[COLLECTED DATA — start]
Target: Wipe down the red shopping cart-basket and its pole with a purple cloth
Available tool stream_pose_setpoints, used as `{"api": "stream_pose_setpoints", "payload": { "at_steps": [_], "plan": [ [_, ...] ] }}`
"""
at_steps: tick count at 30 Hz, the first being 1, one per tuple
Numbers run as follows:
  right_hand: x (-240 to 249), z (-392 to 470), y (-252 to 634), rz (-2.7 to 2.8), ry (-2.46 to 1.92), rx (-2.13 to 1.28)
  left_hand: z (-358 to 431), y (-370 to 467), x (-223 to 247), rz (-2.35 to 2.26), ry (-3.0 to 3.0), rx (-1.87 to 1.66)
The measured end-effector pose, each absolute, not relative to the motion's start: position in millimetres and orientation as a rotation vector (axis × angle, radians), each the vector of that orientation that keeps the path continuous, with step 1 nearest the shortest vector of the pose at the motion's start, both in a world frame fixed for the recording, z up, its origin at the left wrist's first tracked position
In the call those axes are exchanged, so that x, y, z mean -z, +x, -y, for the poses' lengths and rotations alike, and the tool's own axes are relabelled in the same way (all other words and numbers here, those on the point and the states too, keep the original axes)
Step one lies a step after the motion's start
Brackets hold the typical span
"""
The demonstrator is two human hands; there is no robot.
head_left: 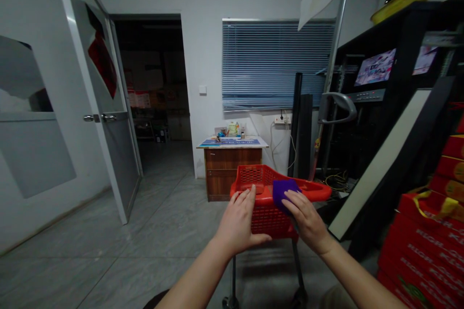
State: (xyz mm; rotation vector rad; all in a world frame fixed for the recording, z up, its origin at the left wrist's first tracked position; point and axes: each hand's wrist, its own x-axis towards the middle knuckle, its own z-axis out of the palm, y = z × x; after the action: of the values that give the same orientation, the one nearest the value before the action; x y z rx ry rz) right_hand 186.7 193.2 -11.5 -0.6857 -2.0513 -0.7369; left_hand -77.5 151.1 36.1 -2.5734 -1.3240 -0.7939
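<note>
A small red plastic shopping cart [268,219] with a perforated basket stands right in front of me. My left hand [237,217] is at the near left side of its basket, fingers stretched over the rim and thumb spread apart. A purple cloth [282,189] lies over the near rim, right of the middle. My right hand [306,217] presses on this cloth with its fingers bent around it, so part of the cloth is hidden. Below the basket, dark legs run down to wheels at the bottom of the view.
A brown wooden cabinet [234,171] with small items on top stands beyond the cart. On the left, a door [125,154] stands ajar beside a dark doorway. Red boxes [416,251] are stacked at the right, near a leaning pale board [380,164] and a black rack [406,34].
</note>
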Motion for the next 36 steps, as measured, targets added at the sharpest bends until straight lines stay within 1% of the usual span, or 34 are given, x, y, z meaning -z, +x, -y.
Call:
{"api": "stream_pose_setpoints", "payload": {
  "at_steps": [5,9,13,19,22,25,31,36],
  "plan": [
    [11,-191,224,1.935,-0.832,0.729,-146,-81,-40,1.277,-2.617,0.773],
    [0,-191,225,1.909,-0.853,0.625,-158,-100,-46,1.237,-2.651,0.787],
    [-8,-194,220,1.934,-0.862,0.553,-170,-115,-46,1.206,-2.688,0.657],
    [-4,-185,176,2.010,-0.741,0.562,-165,-110,-41,1.221,-2.697,0.709],
    [2,-181,145,2.045,-0.652,0.609,-159,-104,-41,1.239,-2.683,0.733],
    [9,-181,131,2.045,-0.584,0.656,-153,-97,-43,1.265,-2.668,0.735],
    [17,-189,165,1.998,-0.503,0.675,-138,-69,-47,1.265,-2.676,0.739],
    [15,-188,198,1.974,-0.519,0.583,-129,-35,-43,1.203,-2.694,0.823]
  ]
}}
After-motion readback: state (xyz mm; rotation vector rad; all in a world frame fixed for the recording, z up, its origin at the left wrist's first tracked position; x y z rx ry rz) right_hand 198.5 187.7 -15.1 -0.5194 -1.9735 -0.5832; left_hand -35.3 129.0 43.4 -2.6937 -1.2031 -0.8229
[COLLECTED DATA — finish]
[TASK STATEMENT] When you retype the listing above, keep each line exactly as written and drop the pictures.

[WRITTEN SOLUTION]
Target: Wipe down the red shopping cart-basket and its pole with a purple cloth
Available tool stream_pose_setpoints, used as `{"api": "stream_pose_setpoints", "payload": { "at_steps": [_], "plan": [ [_, ...] ] }}`
"""
at_steps: tick count at 30 Hz, the first being 1, one per tuple
Numbers run as follows:
  right_hand: x (-240 to 249), z (-392 to 470), y (-252 to 634), rz (-2.7 to 2.8), ry (-2.46 to 1.92), rx (-2.13 to 1.28)
  left_hand: z (-358 to 431), y (-370 to 467), x (-223 to 247), rz (-2.35 to 2.26), ry (-3.0 to 3.0), rx (-1.87 to 1.66)
The measured end-effector pose, each absolute, not relative to the motion's start: position in millimetres and orientation as a rotation vector (axis × angle, radians), each the vector of that orientation that keeps the path continuous, with step 1 nearest the shortest vector of the pose at the motion's start, both in a world frame fixed for the recording, z up, its origin at the left wrist's first tracked position
In the call those axes are exchanged, so that x, y, z mean -z, +x, -y, for the poses' lengths and rotations alike, and the tool's own axes are relabelled in the same way (all other words and numbers here, those on the point and the states too, keep the original axes)
Step one lies a step after the motion's start
Brackets hold the typical span
"""
The demonstrator is two human hands; there is no robot.
head_left: 
State: (xyz mm; rotation vector rad; all in a world frame fixed for the recording, z up, its origin at the left wrist's first tracked position; point and axes: each hand's wrist, its own x-axis towards the middle knuckle, its own z-axis out of the palm, y = z × x; after the action: of the values that give the same orientation, the one nearest the value before the action; x y z rx ry rz) right_hand 186.7 193.2 -11.5 -0.6857 -2.0513 -0.7369; left_hand -77.5 151.1 36.1 -2.5734 -1.3240 -0.7939
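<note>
A small red plastic shopping cart [268,219] with a perforated basket stands right in front of me. My left hand [237,217] is at the near left side of its basket, fingers stretched over the rim and thumb spread apart. A purple cloth [282,189] lies over the near rim, right of the middle. My right hand [306,217] presses on this cloth with its fingers bent around it, so part of the cloth is hidden. Below the basket, dark legs run down to wheels at the bottom of the view.
A brown wooden cabinet [234,171] with small items on top stands beyond the cart. On the left, a door [125,154] stands ajar beside a dark doorway. Red boxes [416,251] are stacked at the right, near a leaning pale board [380,164] and a black rack [406,34].
</note>
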Motion for the next 36 steps, as measured, targets added at the sharpest bends until straight lines stay within 1% of the usual span, or 34 are given, x, y, z meaning -z, +x, -y.
Call:
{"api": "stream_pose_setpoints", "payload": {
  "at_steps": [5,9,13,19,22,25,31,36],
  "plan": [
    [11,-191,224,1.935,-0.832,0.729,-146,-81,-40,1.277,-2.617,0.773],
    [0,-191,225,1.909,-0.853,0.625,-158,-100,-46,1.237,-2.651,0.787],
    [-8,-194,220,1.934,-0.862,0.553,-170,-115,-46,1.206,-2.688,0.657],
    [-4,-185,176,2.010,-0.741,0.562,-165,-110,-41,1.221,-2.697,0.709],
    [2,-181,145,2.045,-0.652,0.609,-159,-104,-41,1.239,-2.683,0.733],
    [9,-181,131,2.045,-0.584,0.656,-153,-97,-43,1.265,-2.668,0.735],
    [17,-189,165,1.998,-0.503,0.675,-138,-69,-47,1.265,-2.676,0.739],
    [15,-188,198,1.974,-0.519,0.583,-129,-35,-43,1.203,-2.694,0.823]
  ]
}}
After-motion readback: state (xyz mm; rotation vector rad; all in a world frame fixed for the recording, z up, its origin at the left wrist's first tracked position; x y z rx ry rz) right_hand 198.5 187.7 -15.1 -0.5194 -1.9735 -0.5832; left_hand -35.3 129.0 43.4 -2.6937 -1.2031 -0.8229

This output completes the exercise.